Primo, si tratta della seconda avventura marina all’insegna appunto della Fonops, acronimo per Freedom of Navigation Operations, da quando alla Casa Bianca si è insediato Donald Trump, sei mesi fa. Secondo, arriva a poche ore da una telefonata che sempre Trump ha concordato con Xi e Shinzo Abe, il leader giapponese, per fare il punto sulla vera emergenza mondiale del momento, cioè la Corea del Nord, all’indomani della visita a Washington del nuovo presidente sudcoreano Moon Jae-in. Terzo, il pattugliamento è solo l’ultima azione di pressing che la Casa Bianca sembra voler fare su Super Xi.

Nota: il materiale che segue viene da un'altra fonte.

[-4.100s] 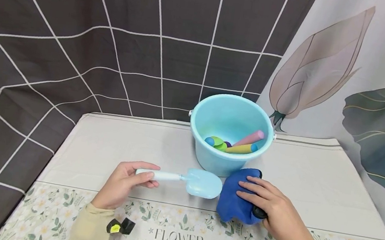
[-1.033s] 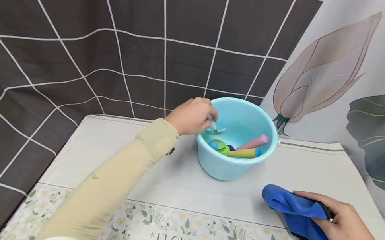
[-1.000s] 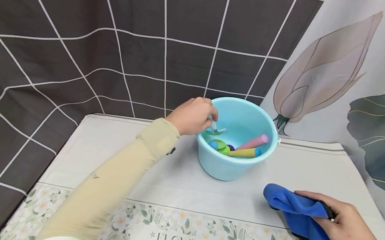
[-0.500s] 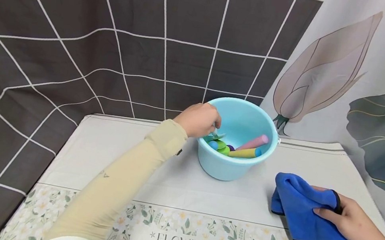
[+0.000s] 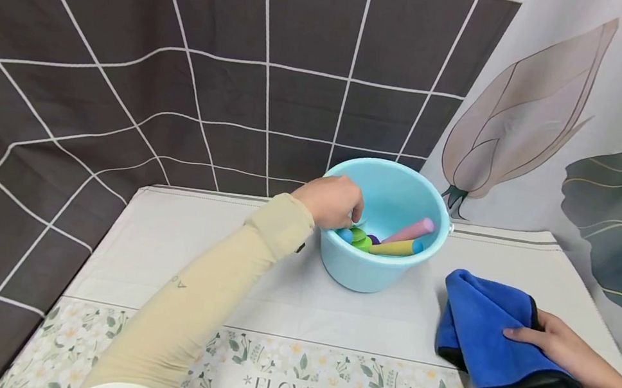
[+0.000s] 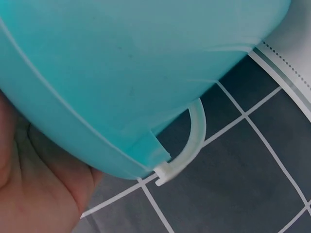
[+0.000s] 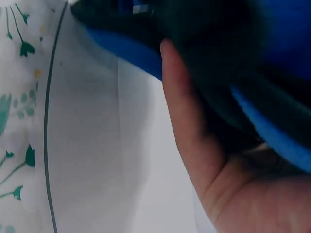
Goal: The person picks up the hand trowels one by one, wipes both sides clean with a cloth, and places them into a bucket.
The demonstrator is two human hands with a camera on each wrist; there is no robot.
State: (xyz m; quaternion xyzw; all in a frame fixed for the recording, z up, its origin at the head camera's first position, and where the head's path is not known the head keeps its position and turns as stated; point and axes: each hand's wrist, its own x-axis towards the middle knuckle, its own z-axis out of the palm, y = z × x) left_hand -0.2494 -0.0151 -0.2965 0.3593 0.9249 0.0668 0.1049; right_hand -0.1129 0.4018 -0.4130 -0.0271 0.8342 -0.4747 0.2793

The Donald ha sempre invocato l’azione della Cina per tenere a bada Kim Jong-un che minaccia gli Usa e il mondo con l’atomica: ma prima il presidente ha twittato che la strategia di Pechino non stava funzionando, poi ha dato il via libera a una serie di sanzioni verso banche e persone cinesi accusate di sostenere il regime di Pyongyang, quindi ha fatto perdere la pazienza al nuovo Mao con la vendita di armi per un miliardo e 300 milioni a Taiwan, l'”altra Cina” che non vuole piegarsi al Dragone – non senza averlo invitato a rispettare la libertà di Hong Kong, e avendolo peraltro indispettito inserendo il gigante comunista nella poco invidiabile top ten dei trafficanti umani.

Basterebbe mettere insieme tutti questi puntini per pensare – come fanno per la verità i cinesi molto più che gli esperti americani, pieni di dubbi sulla politica-random di Trump – che dietro ci sia appunto una ben orchestrata strategia di attacco: così come è proprio una linea fatta di trattini, la Nine-Dash Line tracciata decenni fa, che demarcherebbe per Pechino la sovranità su quelle isole contese invece dalle Filippine al Vietnam passando per Brunei e Malesia. Ma come può uno scoglio. E cioè: davvero l’intreccio di potere e miliardi che lega l’America di Donald Trump alla Cina di Xi Jinping può naufragare così facilmente in questo specchio di mare dove una nave Usa sfiora un isolotto?